MattDESTROYER · January 28, 2023, 11:41am

Fair enough lol, but in practice, probably the best method is the first answer I gave you, at least for Python. Technically it might be slower than my second (because the first goes through each element in the list every time, whereas the second can stop before the end of the list, meaning it’s possible to have fewer iterations), but because set is a native function/class/type, I would presume there is some kind of speed benefit so I don’t really know for sure their performance difference (I am a bit intrigued now…).
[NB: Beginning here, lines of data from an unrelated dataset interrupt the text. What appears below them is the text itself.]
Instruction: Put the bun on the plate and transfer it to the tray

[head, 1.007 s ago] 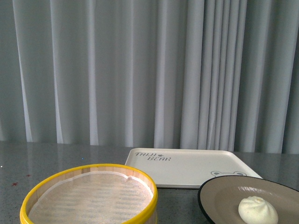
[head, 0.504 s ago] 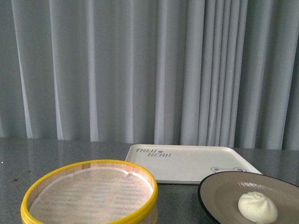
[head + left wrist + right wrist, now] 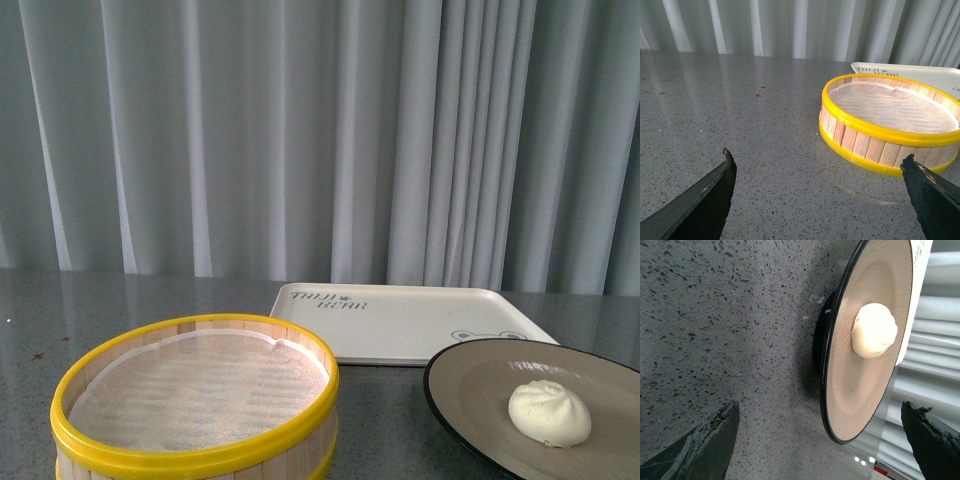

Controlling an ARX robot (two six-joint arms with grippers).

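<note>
Left gripper (image 3: pixel 818 154) and right gripper (image 3: pixel 818 405) gape empty; bun (image 3: pixel 549 413) sits loose on the plate (image 3: pixel 470 400), so a tilted lift could dump it.

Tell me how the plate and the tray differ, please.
The plate is round, the tray rectangular. The plate is beige with a black rim; the tray is cream-white with printed lettering. The plate holds a bun; the tray shows none. Both are shallow and lie flat.
</note>
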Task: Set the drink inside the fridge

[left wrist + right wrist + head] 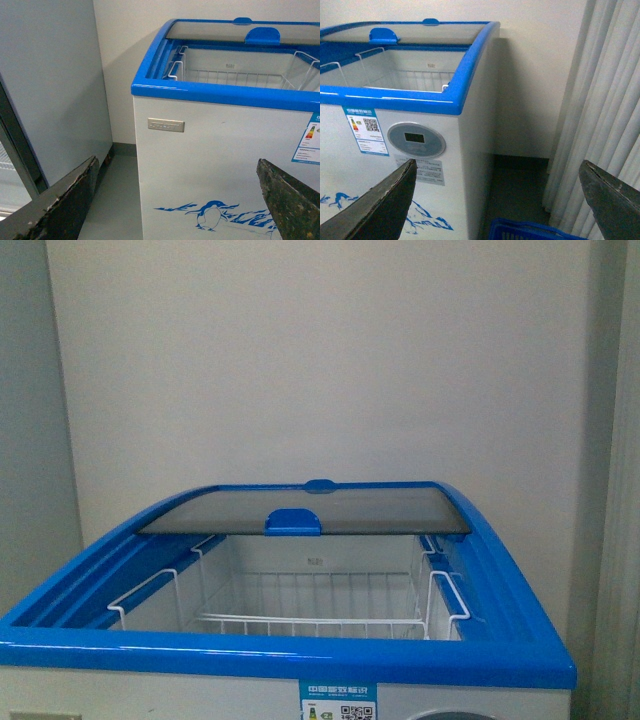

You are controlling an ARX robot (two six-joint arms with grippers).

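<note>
Fridge [300, 655] dead ahead, glass lid [305, 512] slid to the back, top open. White wire basket [320, 620] inside looks empty. Drink not visible in any view. Left claw [175, 200] spread wide, nothing between the fingers, facing the penguin artwork [212, 215]; grey cabinet [50, 85] beside the fridge. Right claw [497, 200] also wide and empty, near the display panel [415, 140]; blue basket [530, 232] on the floor, curtain [605, 100] beside it.

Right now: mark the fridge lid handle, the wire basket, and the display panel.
lid handle [293, 522], front view, middle of the blue grip on the glass lid.
wire basket [312, 621], front view, its near top rail.
display panel [415, 138], right wrist view, dark screen in the round grey dial.
</note>
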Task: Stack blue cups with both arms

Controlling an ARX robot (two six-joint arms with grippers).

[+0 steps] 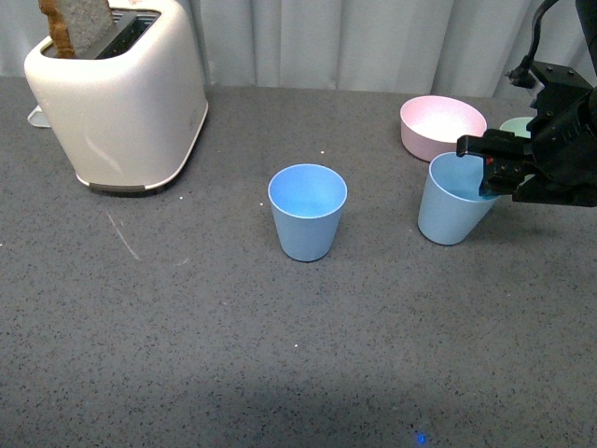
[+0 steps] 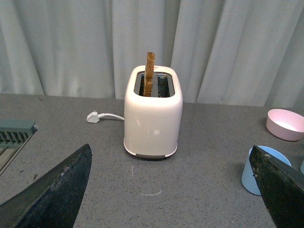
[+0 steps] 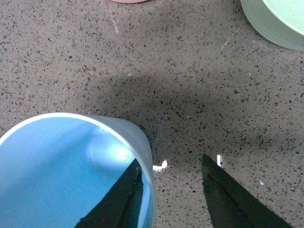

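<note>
One light blue cup [image 1: 307, 211] stands upright at the middle of the grey table. The second blue cup [image 1: 450, 201] stands at the right, tilted slightly. My right gripper [image 1: 490, 168] is open and straddles its rim: in the right wrist view one finger [image 3: 118, 199] is inside the cup [image 3: 66, 171] and the other is outside over the table. My left gripper [image 2: 173, 190] is open and empty, low over the table, out of the front view. A blue cup [image 2: 254, 171] shows partly behind its finger.
A white toaster [image 1: 121, 93] with a slice of toast stands at the back left; it also shows in the left wrist view [image 2: 153, 114]. A pink bowl [image 1: 441, 126] and a green bowl [image 3: 275, 19] sit behind the right cup.
</note>
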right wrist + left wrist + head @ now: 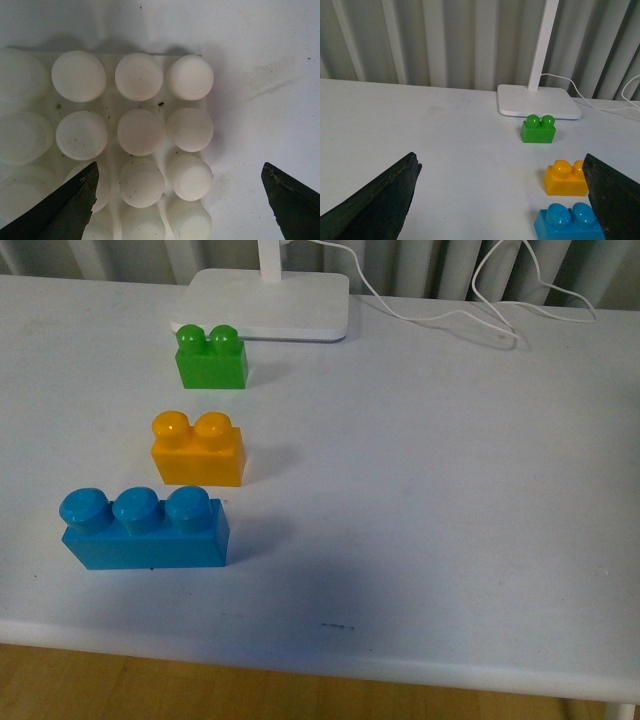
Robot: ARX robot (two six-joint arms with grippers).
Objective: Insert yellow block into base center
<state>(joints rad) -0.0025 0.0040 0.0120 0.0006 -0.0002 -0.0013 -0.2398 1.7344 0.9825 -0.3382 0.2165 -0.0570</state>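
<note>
The yellow block (197, 450) stands upright on the white table, between a green brick (211, 358) behind it and a blue brick (143, 530) in front. Neither arm shows in the front view. My left gripper (502, 200) hovers open over bare table, with the yellow block (564, 178) just inside its one finger (615, 197). The right wrist view looks straight down on the base (112, 107), a white plate of round studs. My right gripper (180, 197) is open above it, nothing between its fingers. The base is out of the front view.
A white lamp stand (268, 302) sits at the back of the table with its cable (500, 300) trailing right. The green brick (538, 129) and blue brick (569, 222) also show in the left wrist view. The table's front edge (320, 665) runs close below the blue brick.
</note>
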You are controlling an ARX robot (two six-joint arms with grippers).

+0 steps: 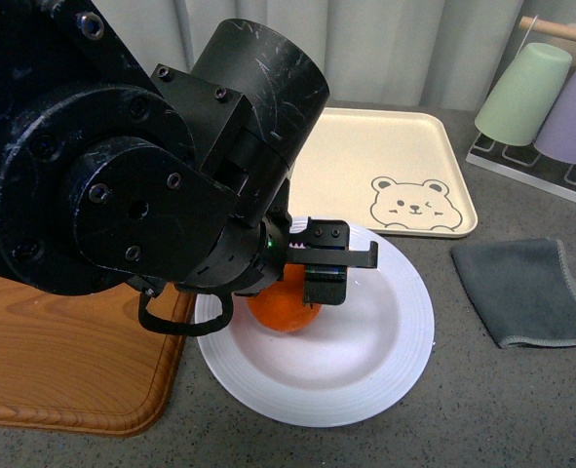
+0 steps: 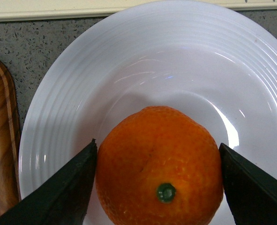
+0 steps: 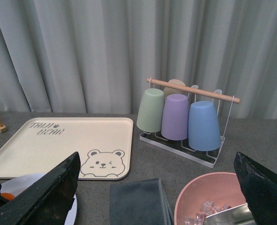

The last answer… yeah, don’t do that, it’s probably slower, it’s almost definitely harder to read, there are plenty of better ways.

bigminiboss · January 28, 2023, 3:22pm

it’s not because of native, it’s because of how it’s stored. Set is auto sorted so all operations are log(n), vs n.

this is the second fastest, there is, however, a faster method using a dictionary, probably, since dictionaries have an O(1) lookup

def duplicate(l1, l2):
    return len(set(l1).intersection(set(l2))) > 0

UMARismyname · January 28, 2023, 5:41pm

Well, it’s more efficient to use a set instead of list in the first place. Converting list to a set iterates through the list anyhow, so it’s not really practical. And then you’re iterating through both the sets even after the first duplicate is found.
And sets use hash tables just like dictionaries, so they have an O(1) lookup.

system · February 4, 2023, 5:42pm

This topic was automatically closed 7 days after the last reply. New replies are no longer allowed.